PHOTO MARCO CAMPANOZZI, ARCHIVES LA PRESSE

Le Stade olympique de Montréal, conçu par Roger Taillibert

Pour l’avenir…

C’était un stade pour un autre siècle, c’était une œuvre pas de son temps. C’était aussi, quiconque lui a parlé le moindrement le sait, un ouvrage pour la jeunesse d’aujourd’hui et celle de demain. Il en parlait sans cesse, de cette jeunesse.

« Voyez pour l’avenir », c’est énorme comme message, c’est comme une douce injonction : prenez soin du futur. Car, bien entendu, c’était un stade futuriste dans sa conception comme dans ce qu’il y projetait.

***

Roger Taillibert a été le bouc émissaire de toutes les corruptions, de toutes les déviances et de toutes les incompétences olympiques.

Il avait été choisi sans appel d’offres par le maire Jean Drapeau lui-même, qui voulait un ouvrage mémorable, grandiose… Montréalais, en somme.

Sans appel d’offres, car ce n’était ni le style de Jean Drapeau ni l’époque vraiment. Non seulement sans appel d’offres, mais sans contrat. Une simple résolution du conseil municipal avait réglé le dossier.

Roger Taillibert n’était pas un quidam. Il venait de concevoir le Parc des Princes, ouvrage spectaculaire construit à bon prix. Sa réputation était impeccable. Ses techniques d’utilisation du béton étaient d’avant-garde – par rapport à l’acier.

Mais quand le juge Albert Malouf a fait enquête sur le « scandale olympique » et les dépassements de coûts, il a commencé l’énumération de ses blâmes par ces paroles fameuses où il est question de l’irresponsabilité de la Ville de Montréal et « dans le choix d’un concept inédit, grandiose et complexe et dans le choix d’un architecte étranger ».

Un « architecte étranger »… Fallait-il voir petit pour dénoncer la présence d’un « architecte étranger »…

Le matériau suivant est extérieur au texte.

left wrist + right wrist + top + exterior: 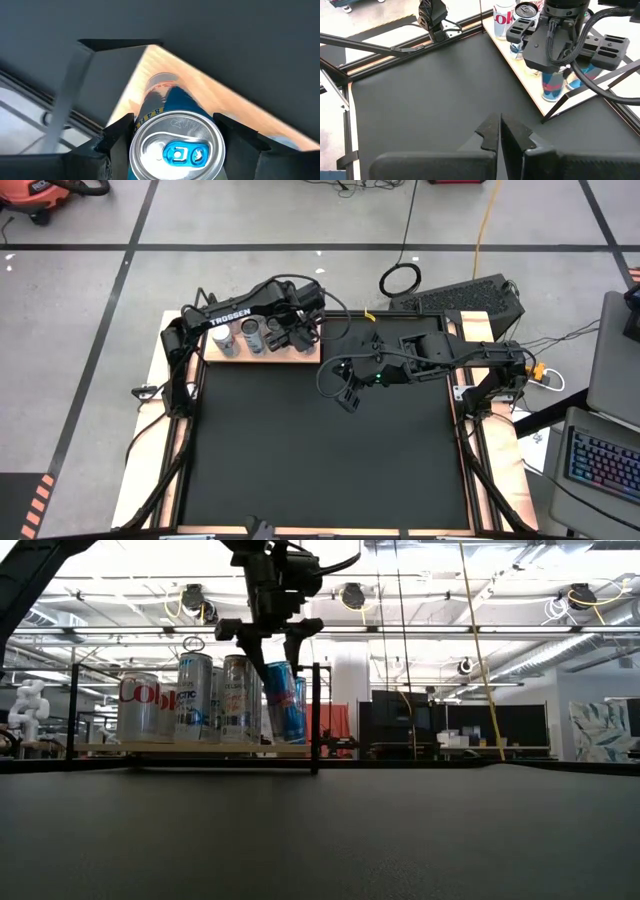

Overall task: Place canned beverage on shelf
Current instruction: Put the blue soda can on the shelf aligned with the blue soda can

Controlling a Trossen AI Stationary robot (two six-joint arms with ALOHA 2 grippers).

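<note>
The shelf, a light-wood board with thin black corner rods, stands at the mat's far left. Three cans stand upright on it: a Coke can and two slim ones. My left gripper comes down over the shelf's right end, shut on a blue slim can, whose silver top shows in the left wrist view. My right gripper hangs shut and empty over the mat to the right of the shelf; it also shows in the right wrist view. My left gripper pinches the blue can just under its top rim, one finger on each side. The fingers come from above, pointing down. The can is tilted. Its bottom is at the shelf board; whether it rests there, I cannot tell.
The three standing cans are close on the left of the held can. A corner rod stands just right of it. The black mat lies open toward the near edge. A black keyboard-like unit lies beyond the mat's far right.
</note>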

Quant au concept, il a eu le dos large. C’est une époque où la crise du pétrole (1973) faisait exploser les prix et les salaires. Le gouvernement fédéral avait même fait adopter une illusoire loi « anti-inflation » pour limiter l’augmentation des salaires. Les camions de béton entraient deux, trois, quatre fois sur le chantier avec le même chargement. Des donneurs de contrats se sont fait construire des chalets. Des politiciens municipaux ont été condamnés, des entrepreneurs ont eu les deux mains dedans, sans parler de la FTQ Construction et des quelques bandits qui en contrôlaient les destinées.

Mais il fallait comme dans la Bible ce bouc, cet étranger, qu’on allait charger de tous les péchés du Québec, et qu’on allait envoyer dans le désert. Ce fut Rogert Taillibert.

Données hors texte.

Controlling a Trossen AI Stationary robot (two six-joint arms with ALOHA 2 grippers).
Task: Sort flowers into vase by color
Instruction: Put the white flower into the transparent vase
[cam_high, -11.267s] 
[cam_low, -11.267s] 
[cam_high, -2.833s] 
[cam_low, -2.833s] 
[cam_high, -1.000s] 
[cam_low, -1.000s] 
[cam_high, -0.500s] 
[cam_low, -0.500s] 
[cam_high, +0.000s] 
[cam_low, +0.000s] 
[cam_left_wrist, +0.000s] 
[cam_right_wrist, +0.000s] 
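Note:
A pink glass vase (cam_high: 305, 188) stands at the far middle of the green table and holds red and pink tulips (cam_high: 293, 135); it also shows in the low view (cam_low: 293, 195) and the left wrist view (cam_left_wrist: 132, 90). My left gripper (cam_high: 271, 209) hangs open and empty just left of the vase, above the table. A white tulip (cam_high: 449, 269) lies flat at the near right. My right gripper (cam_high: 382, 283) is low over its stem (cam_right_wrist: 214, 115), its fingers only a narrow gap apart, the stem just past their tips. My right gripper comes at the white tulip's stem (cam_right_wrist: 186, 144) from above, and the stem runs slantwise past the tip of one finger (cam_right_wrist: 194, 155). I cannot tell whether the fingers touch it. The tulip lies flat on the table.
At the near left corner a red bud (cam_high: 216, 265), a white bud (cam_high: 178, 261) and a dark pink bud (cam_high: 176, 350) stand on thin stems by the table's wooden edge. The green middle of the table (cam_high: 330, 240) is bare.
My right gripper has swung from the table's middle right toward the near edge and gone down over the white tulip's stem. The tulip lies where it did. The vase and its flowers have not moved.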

C’est une injustice qui n’a jamais été vraiment réparée.

***

En 1975, le chantier était tellement en retard que Québec a décrété une tutelle, créé la Régie des installations olympiques (RIO) et sorti du dossier la Ville de Montréal, dépassée par les événements. Taillibert a été blâmé pour des plans trop compliqués. Lavalin a pris le contrôle et, dans l’urgence, refait le concept. Pensez que les Jeux olympiques ont eu lieu dans un stade terminé de justesse, sans mât…

Une fois les Jeux finis, Taillibert a tenté de se faire payer… mais il était considéré comme un pestiféré. On le blâmait pour l’explosion des coûts. Et… il n’avait pas de contrat ! Ça posait un certain défi juridique, que le juge Charles Gonthier a finalement résolu avec la théorie de « l’enrichissement sans cause » : la RIO avait un stade dessiné par un architecte, il devait être payé.

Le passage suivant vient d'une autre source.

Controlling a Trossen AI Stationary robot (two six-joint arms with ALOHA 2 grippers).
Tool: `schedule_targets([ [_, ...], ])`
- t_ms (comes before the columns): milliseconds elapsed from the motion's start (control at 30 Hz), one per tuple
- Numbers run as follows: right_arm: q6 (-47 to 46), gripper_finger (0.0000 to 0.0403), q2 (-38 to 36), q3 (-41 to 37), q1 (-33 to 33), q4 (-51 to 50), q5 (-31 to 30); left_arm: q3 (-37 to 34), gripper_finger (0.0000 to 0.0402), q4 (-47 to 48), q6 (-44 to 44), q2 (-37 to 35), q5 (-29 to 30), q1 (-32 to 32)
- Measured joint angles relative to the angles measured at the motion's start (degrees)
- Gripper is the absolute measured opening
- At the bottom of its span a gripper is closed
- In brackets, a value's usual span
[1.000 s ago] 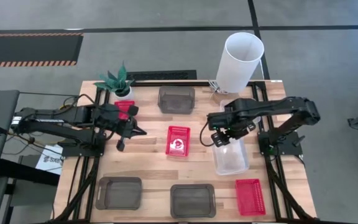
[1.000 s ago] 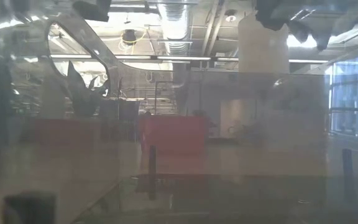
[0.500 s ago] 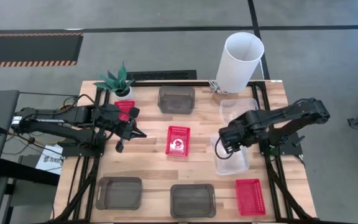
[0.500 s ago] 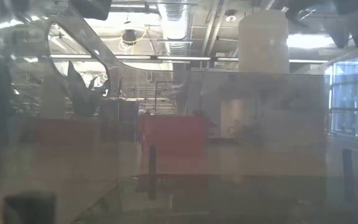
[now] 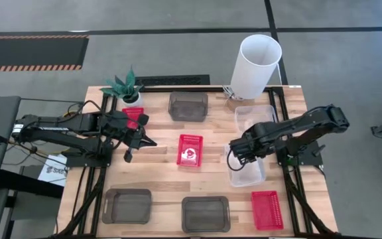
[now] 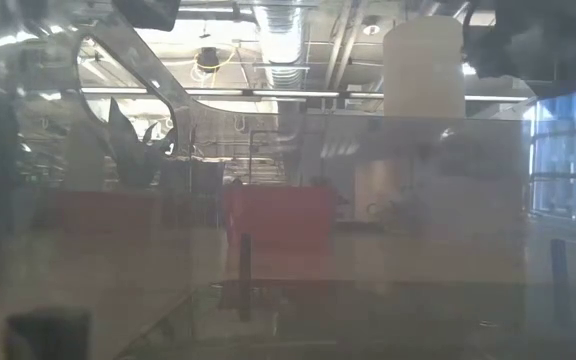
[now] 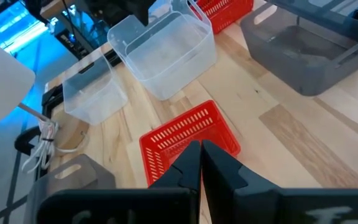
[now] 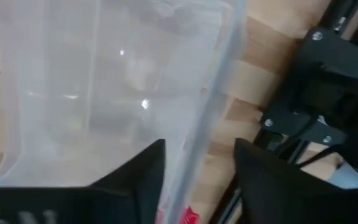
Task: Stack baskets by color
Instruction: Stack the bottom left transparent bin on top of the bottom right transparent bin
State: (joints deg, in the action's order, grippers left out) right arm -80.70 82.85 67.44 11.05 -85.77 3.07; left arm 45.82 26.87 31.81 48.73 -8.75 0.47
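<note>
Baskets: three grey (image 5: 188, 105), three red (image 5: 190, 149), two clear (image 5: 246, 169)

I count three smoky grey baskets: one at the far edge (image 5: 188, 105) and two along the near edge, (image 5: 127, 205) and (image 5: 205, 213). Red mesh baskets come to three: one at the centre (image 5: 190, 150), one at the near right corner (image 5: 266, 210), one beside my left gripper (image 5: 132, 114). Clear baskets number two, (image 5: 254, 113) and (image 5: 246, 169). There is one white cylinder (image 5: 256, 65) and one potted plant (image 5: 125, 86).
</note>
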Motion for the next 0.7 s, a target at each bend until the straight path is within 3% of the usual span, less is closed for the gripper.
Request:
schedule_targets([
  [267, 0.2, 0.0016, -0.3, -0.3, 0.0, 0.1, 0.0, 0.0, 0.0, -0.2, 0.0, 0.0, 0.0, 0.0],
  [700, -1.0, 0.0004, -4.7, -1.2, 1.4, 5.2, 0.0, 0.0, 0.0, -0.3, 0.2, 0.0, 0.1, 0.0],
])
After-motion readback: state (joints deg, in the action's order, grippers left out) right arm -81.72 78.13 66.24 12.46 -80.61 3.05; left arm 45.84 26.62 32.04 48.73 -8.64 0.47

Il y eut bien d’autres péripéties. Je me souviens avoir écrit en 1993 sur un autre règlement pour les dessins du mât.

Mais s’il a été payé, et bien payé, il est toujours demeuré meurtri par le détournement de son concept.

Son stade avait un toit rétractable. Il laissait entrer le soleil. Ce toit fixe, qui se déchire, c’était une cicatrice sur son œuvre.

Alors, chaque fois qu’un projet de toit ouvrant a refait surface au fil des ans, Roger Taillibert est monté au créneau. C’est un stade de sport, le soleil doit y pénétrer, pour qu’on y coure des 100 mètres, des 1500 mètres, qu’on y joue de grands matchs de soccer internationaux…

On dira : il défendait son héritage, son œuvre. Sans doute, et il n’y a rien de mal là-dedans. Mais il y a beaucoup plus. Il défendait aussi notre héritage social, sportif, culturel, artistique. C’était un grand amoureux du Québec et de Montréal, qui ne lui ont pas rendu justice.